Start of Supplied data

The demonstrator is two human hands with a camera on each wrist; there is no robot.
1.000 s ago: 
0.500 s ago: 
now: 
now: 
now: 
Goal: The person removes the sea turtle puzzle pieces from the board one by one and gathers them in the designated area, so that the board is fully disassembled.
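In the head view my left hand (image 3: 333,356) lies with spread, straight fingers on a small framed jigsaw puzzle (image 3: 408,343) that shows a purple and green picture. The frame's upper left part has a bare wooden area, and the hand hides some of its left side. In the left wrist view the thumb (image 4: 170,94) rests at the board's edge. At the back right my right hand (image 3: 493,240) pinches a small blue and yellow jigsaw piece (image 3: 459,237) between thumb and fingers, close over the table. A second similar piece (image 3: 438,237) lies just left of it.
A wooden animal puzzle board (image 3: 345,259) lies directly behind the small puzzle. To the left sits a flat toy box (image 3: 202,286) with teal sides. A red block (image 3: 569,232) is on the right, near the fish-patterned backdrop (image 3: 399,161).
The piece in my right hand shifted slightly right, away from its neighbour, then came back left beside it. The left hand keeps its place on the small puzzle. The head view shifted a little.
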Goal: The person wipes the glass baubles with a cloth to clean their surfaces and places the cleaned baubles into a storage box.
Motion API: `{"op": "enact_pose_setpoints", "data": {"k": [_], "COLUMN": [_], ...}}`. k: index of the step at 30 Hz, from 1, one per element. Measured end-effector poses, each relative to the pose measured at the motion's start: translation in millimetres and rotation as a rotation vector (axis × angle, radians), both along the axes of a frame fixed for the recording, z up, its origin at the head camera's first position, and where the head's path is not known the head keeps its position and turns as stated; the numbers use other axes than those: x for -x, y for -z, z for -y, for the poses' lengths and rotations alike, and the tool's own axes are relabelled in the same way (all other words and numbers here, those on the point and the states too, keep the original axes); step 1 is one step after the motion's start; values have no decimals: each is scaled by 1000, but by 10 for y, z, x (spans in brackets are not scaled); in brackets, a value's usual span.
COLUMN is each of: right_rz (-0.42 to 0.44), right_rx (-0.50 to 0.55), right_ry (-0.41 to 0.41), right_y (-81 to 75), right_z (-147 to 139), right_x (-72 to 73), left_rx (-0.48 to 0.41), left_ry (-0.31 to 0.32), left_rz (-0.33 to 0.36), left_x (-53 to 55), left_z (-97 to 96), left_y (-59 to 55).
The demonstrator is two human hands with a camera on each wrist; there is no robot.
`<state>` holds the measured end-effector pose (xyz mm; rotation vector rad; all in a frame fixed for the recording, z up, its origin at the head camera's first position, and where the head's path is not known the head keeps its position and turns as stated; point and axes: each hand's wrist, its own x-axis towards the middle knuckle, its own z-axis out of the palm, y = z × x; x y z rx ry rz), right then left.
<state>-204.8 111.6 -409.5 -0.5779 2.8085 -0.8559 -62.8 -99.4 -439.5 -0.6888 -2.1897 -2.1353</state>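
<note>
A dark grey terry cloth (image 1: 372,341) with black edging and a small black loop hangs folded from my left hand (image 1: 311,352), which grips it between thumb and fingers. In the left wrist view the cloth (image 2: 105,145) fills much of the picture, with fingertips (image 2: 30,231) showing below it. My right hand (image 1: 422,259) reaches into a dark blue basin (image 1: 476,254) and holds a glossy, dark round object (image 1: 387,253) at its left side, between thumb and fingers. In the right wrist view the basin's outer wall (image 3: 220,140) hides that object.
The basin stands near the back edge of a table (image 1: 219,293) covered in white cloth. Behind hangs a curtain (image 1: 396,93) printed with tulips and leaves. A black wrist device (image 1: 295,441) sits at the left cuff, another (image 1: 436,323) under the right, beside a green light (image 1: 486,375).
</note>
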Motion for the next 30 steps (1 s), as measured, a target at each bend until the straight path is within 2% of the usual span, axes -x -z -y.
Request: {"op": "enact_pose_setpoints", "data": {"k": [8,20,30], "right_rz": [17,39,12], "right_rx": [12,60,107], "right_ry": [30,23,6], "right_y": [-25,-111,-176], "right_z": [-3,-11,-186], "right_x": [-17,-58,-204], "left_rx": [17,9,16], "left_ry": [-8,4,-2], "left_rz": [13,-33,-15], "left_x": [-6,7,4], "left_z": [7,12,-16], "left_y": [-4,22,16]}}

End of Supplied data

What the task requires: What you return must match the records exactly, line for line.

Response for this exercise:
The demonstrator is two human hands with a camera on each wrist; there is no robot.
1.000 s ago: 
0.500 s ago: 
now: 
now: 
now: 
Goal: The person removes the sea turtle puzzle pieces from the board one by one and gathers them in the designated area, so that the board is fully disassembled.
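In the head view my left hand (image 3: 333,356) lies with spread, straight fingers on a small framed jigsaw puzzle (image 3: 408,343) that shows a purple and green picture. The frame's upper left part has a bare wooden area, and the hand hides some of its left side. In the left wrist view the thumb (image 4: 170,94) rests at the board's edge. At the back right my right hand (image 3: 493,240) pinches a small blue and yellow jigsaw piece (image 3: 459,237) between thumb and fingers, close over the table. A second similar piece (image 3: 438,237) lies just left of it.
A wooden animal puzzle board (image 3: 345,259) lies directly behind the small puzzle. To the left sits a flat toy box (image 3: 202,286) with teal sides. A red block (image 3: 569,232) is on the right, near the fish-patterned backdrop (image 3: 399,161).
The piece in my right hand shifted slightly right, away from its neighbour, then came back left beside it. The left hand keeps its place on the small puzzle. The head view shifted a little.
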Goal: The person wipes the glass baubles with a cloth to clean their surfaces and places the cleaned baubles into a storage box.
Motion API: `{"op": "enact_pose_setpoints", "data": {"k": [_], "COLUMN": [_], ...}}`. k: index of the step at 30 Hz, from 1, one per element. Measured end-effector poses, each relative to the pose measured at the motion's start: translation in millimetres and rotation as a rotation vector (axis × angle, radians), both along the axes of a frame fixed for the recording, z up, its origin at the head camera's first position, and where the head's path is not known the head keeps its position and turns as stated; the numbers use other axes than those: x for -x, y for -z, z for -y, for the poses' lengths and rotations alike, and the tool's own axes are relabelled in the same way (all other words and numbers here, those on the point and the states too, keep the original axes); step 1 is one step after the motion's start; values have no decimals: each is scaled by 1000, but by 10 for y, z, x (spans in brackets are not scaled); in brackets, a value's usual span.
COLUMN is each of: right_rz (-0.42 to 0.44), right_rx (-0.50 to 0.55), right_ry (-0.41 to 0.41), right_y (-81 to 75), right_z (-147 to 139), right_x (-72 to 73), left_rx (-0.48 to 0.41), left_ry (-0.31 to 0.32), left_rz (-0.33 to 0.36), left_x (-53 to 55), left_z (-97 to 96), left_y (-59 to 55).
The demonstrator is two human hands with a camera on each wrist; there is no robot.
`<state>` holds the measured end-effector pose (xyz mm; rotation vector rad; all in a frame fixed for the recording, z up, its origin at the head camera's first position, and where the head's path is not known the head keeps its position and turns as stated; point and axes: each hand's wrist, its own x-axis towards the middle knuckle, its own z-axis out of the palm, y = z × x; x y z rx ry rz), right then left.
<state>-204.8 111.6 -409.5 -0.5779 2.8085 -0.8559 -62.8 -99.4 -439.5 -0.6888 -2.1897 -2.1353</state>
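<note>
A dark grey terry cloth (image 1: 372,341) with black edging and a small black loop hangs folded from my left hand (image 1: 311,352), which grips it between thumb and fingers. In the left wrist view the cloth (image 2: 105,145) fills much of the picture, with fingertips (image 2: 30,231) showing below it. My right hand (image 1: 422,259) reaches into a dark blue basin (image 1: 476,254) and holds a glossy, dark round object (image 1: 387,253) at its left side, between thumb and fingers. In the right wrist view the basin's outer wall (image 3: 220,140) hides that object.
The basin stands near the back edge of a table (image 1: 219,293) covered in white cloth. Behind hangs a curtain (image 1: 396,93) printed with tulips and leaves. A black wrist device (image 1: 295,441) sits at the left cuff, another (image 1: 436,323) under the right, beside a green light (image 1: 486,375).
</note>
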Motion for the next 30 steps (1 s), as measured, a target at each bend until the straight path is within 2% of the usual span, axes -x -z -y.
Request: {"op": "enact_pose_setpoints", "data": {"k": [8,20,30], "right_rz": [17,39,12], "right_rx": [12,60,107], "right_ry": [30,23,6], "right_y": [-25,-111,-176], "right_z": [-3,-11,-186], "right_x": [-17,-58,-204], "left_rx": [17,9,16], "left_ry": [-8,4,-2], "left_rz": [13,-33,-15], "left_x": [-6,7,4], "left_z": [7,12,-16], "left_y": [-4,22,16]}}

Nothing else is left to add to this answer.